Diouf siede sul baule – che è tomba e bara e casa –, lo trascina con sé avvicinandosi verso gli spettatori, ponendo loro domande e interpellandoli anche in ginocchio; tira fuori dalle tasche dei pantaloni della sabbia buttandola in alto; estrae oggetti dal baule come una vecchia casseruola, una tanica, una gabbia per uccelli, un pezzo di legno, e dei vecchi libri strappandovi poi le pagine; vi estrarrà anche un registratore dal quale si ode la canzone Avec le temp. Serrandolo a sé comincerà a ballare come se fosse un ricordo.
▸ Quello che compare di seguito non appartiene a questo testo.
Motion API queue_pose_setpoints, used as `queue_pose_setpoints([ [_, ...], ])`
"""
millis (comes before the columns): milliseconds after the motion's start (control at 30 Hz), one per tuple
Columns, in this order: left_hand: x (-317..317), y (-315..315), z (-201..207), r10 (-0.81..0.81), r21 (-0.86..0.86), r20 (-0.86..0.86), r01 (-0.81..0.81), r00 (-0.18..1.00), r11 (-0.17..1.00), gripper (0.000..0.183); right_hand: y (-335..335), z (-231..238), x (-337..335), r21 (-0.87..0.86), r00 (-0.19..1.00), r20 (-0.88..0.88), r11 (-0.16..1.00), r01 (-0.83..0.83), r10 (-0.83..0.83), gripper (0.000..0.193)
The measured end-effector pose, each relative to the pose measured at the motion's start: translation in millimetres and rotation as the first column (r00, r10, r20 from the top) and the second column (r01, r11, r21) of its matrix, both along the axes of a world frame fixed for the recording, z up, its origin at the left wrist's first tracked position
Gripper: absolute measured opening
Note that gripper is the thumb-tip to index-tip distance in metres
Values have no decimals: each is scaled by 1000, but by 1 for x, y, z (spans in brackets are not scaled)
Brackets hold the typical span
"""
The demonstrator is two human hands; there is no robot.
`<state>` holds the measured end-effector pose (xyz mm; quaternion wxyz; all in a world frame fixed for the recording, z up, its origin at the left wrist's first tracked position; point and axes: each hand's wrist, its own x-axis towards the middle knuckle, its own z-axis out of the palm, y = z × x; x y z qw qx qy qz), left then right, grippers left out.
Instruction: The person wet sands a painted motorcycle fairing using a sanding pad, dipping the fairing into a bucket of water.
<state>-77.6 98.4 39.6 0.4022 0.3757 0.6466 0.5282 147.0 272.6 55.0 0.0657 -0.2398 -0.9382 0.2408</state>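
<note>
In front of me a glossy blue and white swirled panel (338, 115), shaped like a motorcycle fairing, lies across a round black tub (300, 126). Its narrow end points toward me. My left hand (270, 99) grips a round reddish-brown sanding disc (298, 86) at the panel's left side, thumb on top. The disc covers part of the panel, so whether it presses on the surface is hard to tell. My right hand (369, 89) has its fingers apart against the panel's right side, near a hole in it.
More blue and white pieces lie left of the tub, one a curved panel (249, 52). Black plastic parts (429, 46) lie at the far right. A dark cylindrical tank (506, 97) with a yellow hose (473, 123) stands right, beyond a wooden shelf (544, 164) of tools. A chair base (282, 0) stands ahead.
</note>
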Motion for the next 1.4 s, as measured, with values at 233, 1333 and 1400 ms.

Poi, dopo essersi lavato come per la purificazione prima della preghiera, intonerà un canto tradizionale, sommessamente, poi sempre più forte. Ritornerà infine dentro la cassa stendendosi con le braccia aperte e la testa indietro simile a un crocifisso, mentre scorrono immagini di gente d'Africa e d'infanzia, e una voce registrata insieme a un canto.

 

La tensione fisica di Diouf, forte e sensibile, aspra e sospesa, la sua intensa presenza scenica sostenuta da una recitazione che unisce ritualità e modernità, si fa preghiera, urlo, canto, voce di ieri e di oggi che grida nel deserto, poesia portatrice di speranza: «Questo istante io lo scrivo nel Libro degli uomini. Perché si ricordino di una stagione intessuta di crudeltà e perché dicano agli uomini che verranno: ciò che è accaduto mai accadde; l'occhio che ha visto non ha visto nulla; la mano che ha colpito non è che burrasca di vento; la bocca che ha urlato fu un errore nel fracasso delle armi inghiottite dalla sabbia».

 

A Roma, teatro Vascello, per “Le vie di festival”, l’1 ottobre.